| DIRECTIONS |
Only an exact reprint of all the data is acceptable.

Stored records
-*-
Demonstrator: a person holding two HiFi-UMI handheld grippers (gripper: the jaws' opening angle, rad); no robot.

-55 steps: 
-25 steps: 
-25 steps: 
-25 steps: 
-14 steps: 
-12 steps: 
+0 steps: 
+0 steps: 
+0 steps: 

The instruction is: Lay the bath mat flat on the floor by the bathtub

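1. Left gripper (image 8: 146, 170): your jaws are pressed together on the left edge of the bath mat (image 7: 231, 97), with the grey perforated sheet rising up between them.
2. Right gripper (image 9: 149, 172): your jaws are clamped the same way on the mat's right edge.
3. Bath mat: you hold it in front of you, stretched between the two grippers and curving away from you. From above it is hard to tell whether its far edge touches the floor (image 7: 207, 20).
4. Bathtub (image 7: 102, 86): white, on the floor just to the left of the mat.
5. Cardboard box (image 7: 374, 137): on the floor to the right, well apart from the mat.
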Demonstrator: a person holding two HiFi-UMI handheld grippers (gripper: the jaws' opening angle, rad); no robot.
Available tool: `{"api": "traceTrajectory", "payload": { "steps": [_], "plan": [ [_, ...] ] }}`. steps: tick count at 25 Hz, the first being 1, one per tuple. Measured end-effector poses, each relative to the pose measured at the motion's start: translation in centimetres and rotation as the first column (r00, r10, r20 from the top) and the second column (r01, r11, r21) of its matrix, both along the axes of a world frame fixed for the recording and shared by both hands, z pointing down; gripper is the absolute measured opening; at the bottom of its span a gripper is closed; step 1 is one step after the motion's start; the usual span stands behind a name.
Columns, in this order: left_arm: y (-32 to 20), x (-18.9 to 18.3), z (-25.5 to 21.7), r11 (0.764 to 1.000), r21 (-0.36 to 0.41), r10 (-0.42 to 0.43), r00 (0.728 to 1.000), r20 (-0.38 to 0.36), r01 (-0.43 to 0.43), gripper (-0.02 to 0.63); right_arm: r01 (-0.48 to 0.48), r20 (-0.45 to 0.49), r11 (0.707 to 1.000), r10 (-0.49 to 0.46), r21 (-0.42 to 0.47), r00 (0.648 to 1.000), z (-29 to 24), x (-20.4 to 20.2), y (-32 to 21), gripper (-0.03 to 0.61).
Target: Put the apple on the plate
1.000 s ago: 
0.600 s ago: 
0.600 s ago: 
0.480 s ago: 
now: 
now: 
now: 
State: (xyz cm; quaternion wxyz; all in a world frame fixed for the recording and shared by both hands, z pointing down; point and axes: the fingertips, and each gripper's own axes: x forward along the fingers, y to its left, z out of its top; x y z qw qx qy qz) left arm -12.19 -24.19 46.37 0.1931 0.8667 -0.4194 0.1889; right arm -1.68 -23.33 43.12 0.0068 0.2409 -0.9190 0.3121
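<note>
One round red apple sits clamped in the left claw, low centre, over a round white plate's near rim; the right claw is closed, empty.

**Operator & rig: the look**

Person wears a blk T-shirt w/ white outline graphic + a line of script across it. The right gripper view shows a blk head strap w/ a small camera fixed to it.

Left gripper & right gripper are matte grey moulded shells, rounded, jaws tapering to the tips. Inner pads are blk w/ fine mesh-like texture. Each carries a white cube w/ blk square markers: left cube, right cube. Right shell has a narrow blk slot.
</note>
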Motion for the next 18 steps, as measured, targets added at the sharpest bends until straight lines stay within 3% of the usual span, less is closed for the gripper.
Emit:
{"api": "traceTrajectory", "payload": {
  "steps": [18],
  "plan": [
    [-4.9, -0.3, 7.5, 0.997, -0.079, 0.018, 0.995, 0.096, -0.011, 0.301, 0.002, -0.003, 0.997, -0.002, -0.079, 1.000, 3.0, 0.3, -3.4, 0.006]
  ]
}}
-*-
| EXPECTED OUTPUT |
Demonstrator: a person holding two HiFi-UMI handheld grippers (gripper: the jaws' opening angle, rad); no robot.

-55 steps: 
-25 steps: 
-25 steps: 
-25 steps: 
-14 steps: 
-12 steps: 
+0 steps: 
+0 steps: 
+0 steps: 

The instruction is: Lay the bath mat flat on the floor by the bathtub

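1. Left gripper (image 8: 146, 170): your jaws are pressed together on the left edge of the bath mat (image 7: 231, 97), with the grey perforated sheet rising up between them.
2. Right gripper (image 9: 149, 172): your jaws are clamped the same way on the mat's right edge.
3. Bath mat: you hold it in front of you, stretched between the two grippers and curving away from you. From above it is hard to tell whether its far edge touches the floor (image 7: 207, 20).
4. Bathtub (image 7: 102, 86): white, on the floor just to the left of the mat.
5. Cardboard box (image 7: 374, 137): on the floor to the right, well apart from the mat.
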Demonstrator: a person holding two HiFi-UMI handheld grippers (gripper: the jaws' opening angle, rad); no robot.
Available tool: `{"api": "traceTrajectory", "payload": { "steps": [_], "plan": [ [_, ...] ] }}`. steps: tick count at 25 Hz, the first being 1, one per tuple. Measured end-effector poses, each relative to the pose measured at the motion's start: translation in centimetres and rotation as the first column (r00, r10, r20 from the top) and the second column (r01, r11, r21) of its matrix, both along the axes of a world frame fixed for the recording and shared by both hands, z pointing down; gripper is the absolute measured opening; at the bottom of its span a gripper is closed; step 1 is one step after the motion's start; the usual span stands behind a name.
Columns, in this order: left_arm: y (-32 to 20), x (-18.9 to 18.3), z (-25.5 to 21.7), r11 (0.764 to 1.000), r21 (-0.36 to 0.41), r10 (-0.42 to 0.43), r00 (0.728 to 1.000), r20 (-0.38 to 0.36), r01 (-0.43 to 0.43), gripper (-0.02 to 0.63); right_arm: r01 (-0.48 to 0.48), r20 (-0.45 to 0.49), r11 (0.707 to 1.000), r10 (-0.49 to 0.46), r21 (-0.42 to 0.47), r00 (0.648 to 1.000), z (-29 to 24), x (-20.4 to 20.2), y (-32 to 21), gripper (-0.03 to 0.61).
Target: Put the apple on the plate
1.000 s ago: 
0.600 s ago: 
0.600 s ago: 
0.480 s ago: 
now: 
now: 
now: 
State: (xyz cm; quaternion wxyz; all in a world frame fixed for the recording and shared by both hands, z pointing down; point and axes: the fingertips, and each gripper's own axes: x forward along the fingers, y to its left, z out of its top; x y z qw qx qy qz) left arm -12.19 -24.19 46.37 0.1931 0.8667 -0.4194 0.1889; right arm -1.68 -23.33 43.12 0.0068 0.2409 -0.9190 0.3121
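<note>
One round red apple sits clamped in the left claw, low centre, over a round white plate's near rim; the right claw is closed, empty.

**Operator & rig: the look**

Person wears a blk T-shirt w/ white outline graphic + a line of script across it. The right gripper view shows a blk head strap w/ a small camera fixed to it.

Left gripper & right gripper are matte grey moulded shells, rounded, jaws tapering to the tips. Inner pads are blk w/ fine mesh-like texture. Each carries a white cube w/ blk square markers: left cube, right cube. Right shell has a narrow blk slot.
</note>
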Motion for the next 18 steps, as measured, targets added at the sharpest bends until straight lines stay within 3% of the usual span, less is closed for the gripper.
Emit:
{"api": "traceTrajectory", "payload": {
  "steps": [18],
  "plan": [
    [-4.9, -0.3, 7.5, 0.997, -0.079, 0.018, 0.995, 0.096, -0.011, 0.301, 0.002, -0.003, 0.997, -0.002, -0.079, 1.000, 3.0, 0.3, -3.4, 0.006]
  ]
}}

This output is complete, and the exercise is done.